In Faith No More, Phil Zuckerman draws on in-depth interviews with people who have left religion to find out what's really behind the process of losing one's faith. According to a 2008 study, so many Americans claim no religion (15%, up from 8% in 1990) that this category now outranks every other religious group except Catholics and Baptists. Exploring the deeper stories within such survey data, Zuckerman shows that leaving one's faith is a highly personal, complex, and drawn-out process. And he finds that, rather than the cliché of the angry, nihilistic atheist, apostates are life-affirming, courageous, highly intelligent and inquisitive, and deeply moral. Zuckerman predicts that this trend toward nonbelief will likely continue and argues that the sooner we recognize that religion is frequently and freely rejected by all sorts of men and women, the sooner our understanding of the human condition will improve.
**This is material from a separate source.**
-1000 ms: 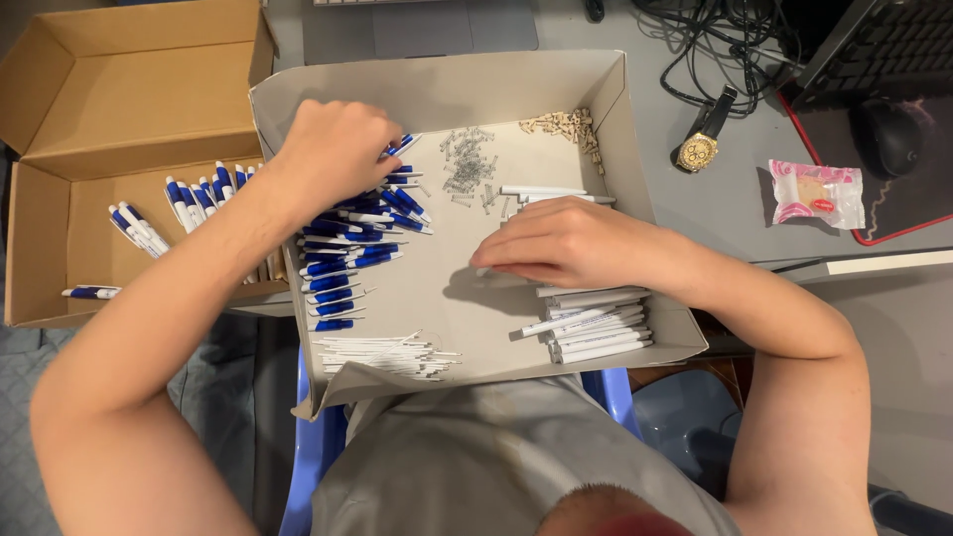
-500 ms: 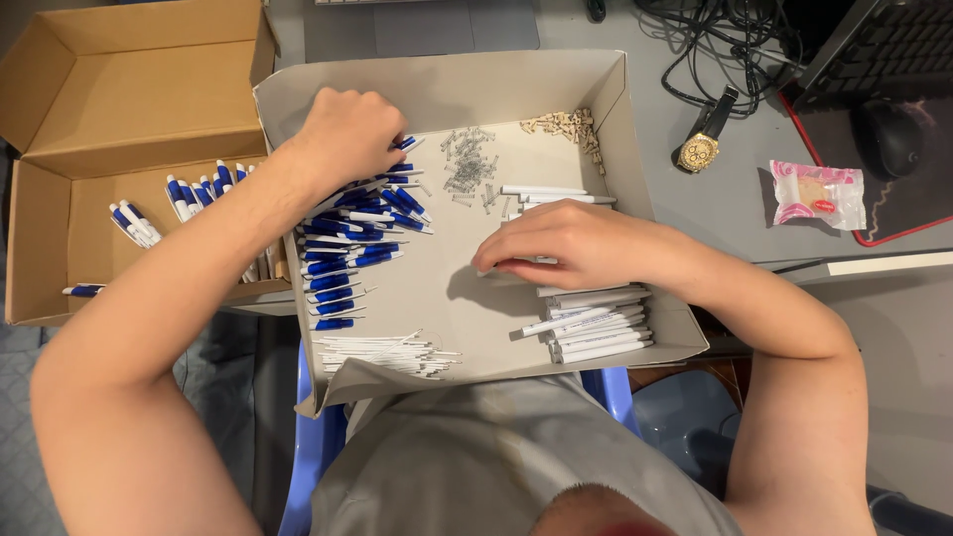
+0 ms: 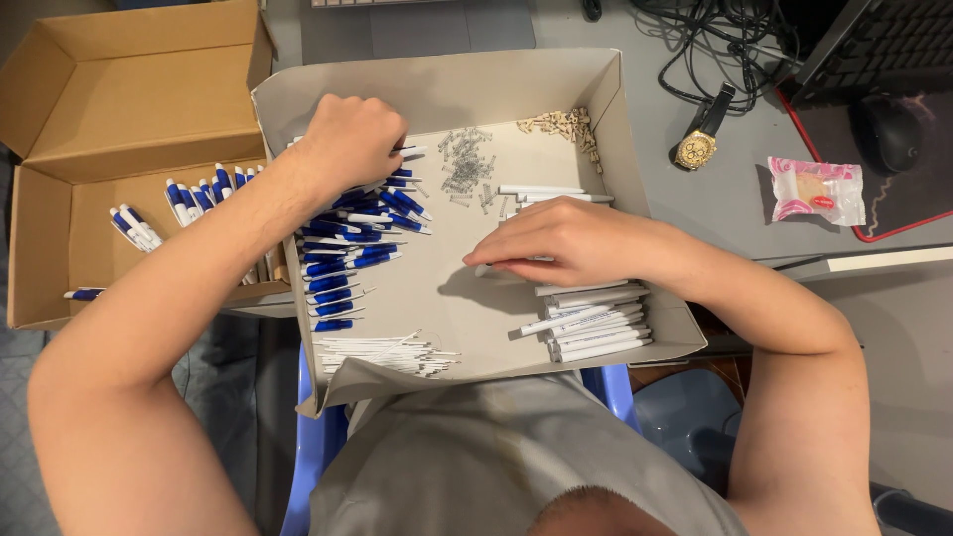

The first book of its kind, Faith No More will appeal to anyone interested in the "New Atheism" and indeed to anyone wishing to more fully understand our changing relationship to religious faith.
"In this sociological study of 'apostates,' defined as religious people who later become atheists, Zuckerman, a professor of sociology at Pitzer College, interviews former adherents from a variety of religions among them Muslims, Catholics, Jehovah's Witnesses and examines their religious histories and motivations for rejecting belief. Though apostates are a steadily growing category of the American religious landscape, little research focuses on them and much of the public still mistrusts them. Though much work remains to be done on the topic, Zuckerman's interviews and analysis are an intriguing contribution to the literature, covering everything from a list of the main reasons people leave their religions (parents, friends, education, personal misfortunes, and sex all feature prominently) to a correlation between secularization and women entering the workforce. If anything, the book's greatest flaw is its brevity: the conclusion, for example, hints at a comparison between apostates in America and atheists elsewhere, which would have been an interesting topic for further exploration. Nevertheless, Zuckerman's solid research and insights make this book an important contribution to the field and a thoroughly fascinating read." Publishers Weekly Copyright PWxyz, LLC. All rights reserved.
"Everyone knows, deep down, that there is a conflict between reason and faith-between having good reasons for what one believes and having bad ones. This conflict finds its most poignant expression in the lives of men and women who have lost their belief in God despite their best efforts to maintain it. Faith No More offers a fascinating look at these lives, and at the myriad ways in which thoughtful people can come to their senses."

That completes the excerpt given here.